BXC: I too believe all water is holy, but I’m glad you mentioned it. I hope to receive some from Santuario de Ntra. Señora de Guadalupe En San Bernardo (Our Lady of Guadalupe at St. Bernard) on 14th St. I plan to mix it with the same reverence applied to the other collected waters.
I am awed by the natural world. I believe I become a better human being by spending time in it. There is an ever increasing human capacity to change and alter this world – often only for short-term gains. I am hopeful others and especially future generations will still be able to experience it – to walk a forest path or swim in a lake or river – maybe even have the fishies play tickle with their toes.
When I hear a phrase like woman or man versus nature, it seems a misconception. We are a part of nature. Mountains aren’t “conquered” by climbing them. They remain long after the climbers are gone. By the same token, I know the Mississippi will still be – long after me. I was very careful to say I was attempting to – rather than going to – swim the river. The Swim metaphor stressed my fragility in a tenuous environment often callously manipulated for industry and transportation. I hoped it would make people think. Europeans claimed the Americas by crossing the Atlantic and posting flags.
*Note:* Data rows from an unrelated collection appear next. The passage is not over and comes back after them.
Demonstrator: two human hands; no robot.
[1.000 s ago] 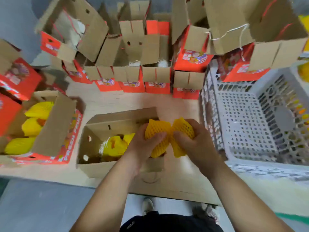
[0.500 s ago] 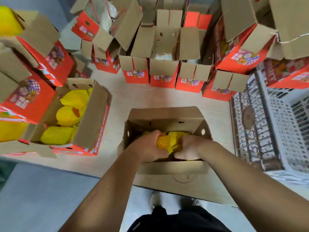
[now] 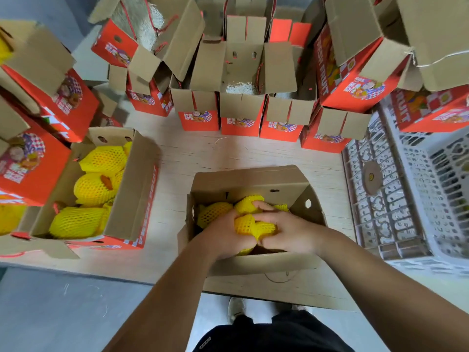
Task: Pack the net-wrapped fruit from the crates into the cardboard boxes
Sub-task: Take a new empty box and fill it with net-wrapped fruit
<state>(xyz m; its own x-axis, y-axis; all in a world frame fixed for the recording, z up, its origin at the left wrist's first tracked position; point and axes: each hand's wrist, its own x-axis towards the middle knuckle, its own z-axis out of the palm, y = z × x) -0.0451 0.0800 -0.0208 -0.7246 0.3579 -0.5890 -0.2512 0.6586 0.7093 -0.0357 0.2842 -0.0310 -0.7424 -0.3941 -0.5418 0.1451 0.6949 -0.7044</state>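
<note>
Your left hand (image 3: pixel 224 233) and right hand (image 3: pixel 286 231), fingers curled, both grip one yellow foam-net-wrapped fruit (image 3: pixel 250 224) inside the open brown cardboard box (image 3: pixel 253 180).

**Net-wrapped fruit, boxes and crate: our stock on the bench**

We list one open cardboard box (image 3: pixel 253 179) at the near edge of the bench, flaps spread, plain brown inside. In it we count several fruit in yellow foam netting (image 3: pixel 213 212); the nearest one (image 3: pixel 247 222) lies under both our hands. To the left we record a second open box (image 3: pixel 132 189), red outside, lettered FRESH FRUIT, holding three or more netted yellow fruit (image 3: pixel 101 161) laid side by side. On the right we note a white perforated plastic crate (image 3: pixel 411 199); its contents we cannot make out.
</note>
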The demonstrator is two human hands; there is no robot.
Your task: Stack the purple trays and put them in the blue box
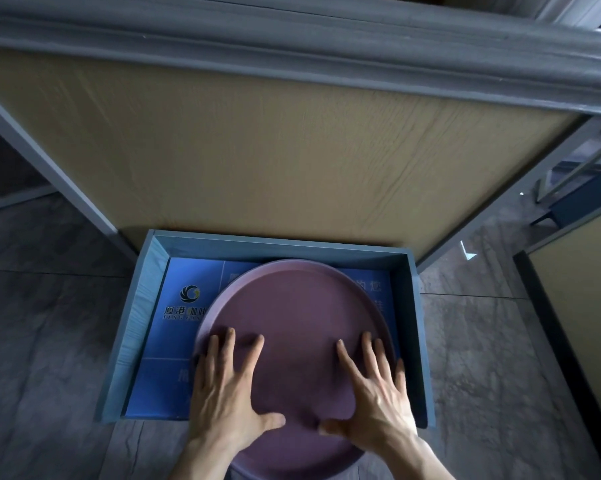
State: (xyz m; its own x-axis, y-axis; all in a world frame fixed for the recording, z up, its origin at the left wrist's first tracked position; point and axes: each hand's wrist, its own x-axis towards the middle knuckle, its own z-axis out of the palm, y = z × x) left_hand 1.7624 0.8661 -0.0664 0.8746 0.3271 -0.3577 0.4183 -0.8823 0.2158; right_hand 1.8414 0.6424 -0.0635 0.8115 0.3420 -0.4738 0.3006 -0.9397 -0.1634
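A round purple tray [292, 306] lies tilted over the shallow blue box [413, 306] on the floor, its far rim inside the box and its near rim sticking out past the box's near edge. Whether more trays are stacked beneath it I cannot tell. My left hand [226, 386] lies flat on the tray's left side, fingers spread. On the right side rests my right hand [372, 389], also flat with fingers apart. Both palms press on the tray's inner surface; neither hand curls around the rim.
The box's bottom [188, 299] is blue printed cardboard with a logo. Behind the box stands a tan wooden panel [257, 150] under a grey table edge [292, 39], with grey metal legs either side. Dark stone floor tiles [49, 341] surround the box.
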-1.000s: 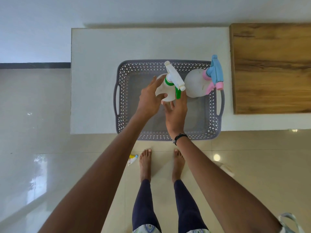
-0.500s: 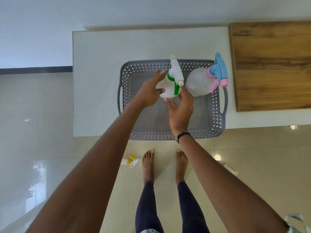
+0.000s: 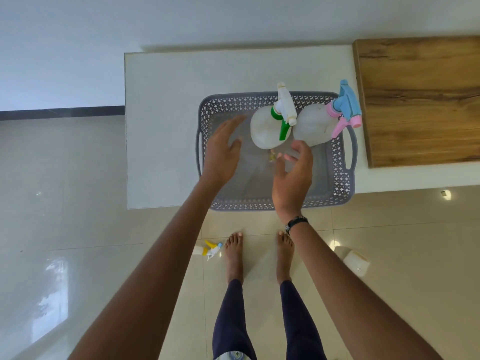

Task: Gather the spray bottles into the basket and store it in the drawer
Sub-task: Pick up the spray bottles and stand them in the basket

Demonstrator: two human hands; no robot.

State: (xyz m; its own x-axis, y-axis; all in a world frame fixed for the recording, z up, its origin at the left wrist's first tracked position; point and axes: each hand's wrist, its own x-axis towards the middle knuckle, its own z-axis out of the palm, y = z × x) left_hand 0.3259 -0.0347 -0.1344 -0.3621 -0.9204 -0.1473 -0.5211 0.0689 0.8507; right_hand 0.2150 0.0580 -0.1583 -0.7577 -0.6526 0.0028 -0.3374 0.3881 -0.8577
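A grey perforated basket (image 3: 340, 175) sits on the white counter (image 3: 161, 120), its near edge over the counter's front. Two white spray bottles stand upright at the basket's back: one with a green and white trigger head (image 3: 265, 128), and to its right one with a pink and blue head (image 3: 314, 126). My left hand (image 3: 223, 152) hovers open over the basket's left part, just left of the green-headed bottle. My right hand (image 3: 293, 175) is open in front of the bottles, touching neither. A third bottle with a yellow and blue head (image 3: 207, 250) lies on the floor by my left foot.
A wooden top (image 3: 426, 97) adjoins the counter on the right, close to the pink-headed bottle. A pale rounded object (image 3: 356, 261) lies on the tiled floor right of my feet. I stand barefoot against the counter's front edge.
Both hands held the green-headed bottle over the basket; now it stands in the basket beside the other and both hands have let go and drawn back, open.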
I wanted to claim the river for life affirming pursuits by swimming its length under the banner of art.
NDER: I thank YOU, as well as artists like Elizabeth Stephens, Annie Sprinkle, Rachel Rosenthal, Mary Ting, and Lissette Olivares, among many others, for the work that you are doing to bring awareness to the ecology and to the creatures with whom we are called to share the amazing Earth. Is there anything that you would like to say to close this conversation?
BXC: I am honored to serve as the Keynote for this incarnation of Art in Odd Places. I think of you and all the other artists and the just plain folks working to enlighten us as my allies. May we find a path to a peaceful world in harmony with the cosmos. Here’s a little something from the “River Rap” to go out on:
Fourth of July; Freedom and such
Yankee Doodle and all that stuff
Let me say explicitly without freedom from toxicity
We ain’t got much.
Billy X. Curmano is known for extended performances like a 3-day live burial, 2,367.4-mile Mississippi swim, and 40-day desert fast all with serious environmental and social justice underpinnings tempered by irony and satire. An amused Journalist dubbed him, “The Court Jester of Southeastern Minnesota.”
Nicolás Dumit Estévez Raful follows an elusive path that manifests itself performatively or through experiences where the quotidian and art overlap. He has exhibited and performed extensively in the U.S. as well as internationally. Residencies attended include P.S. 1/MoMA, Yaddo, and the MacDowell Colony. Estévez Raful has curated exhibitions for El Museo del Barrio; the Institute for Art, Religion and Social Justice at Union Theological Seminary; Cuchifritos; the Center for Book Arts; and Longwood Art Gallery/BCA, New York; and for the Filmoteca de Andalucía, Córdoba, Spain. Born in in Dominican Republic, in 2011 Estévez Raful was baptized as a Bronxite.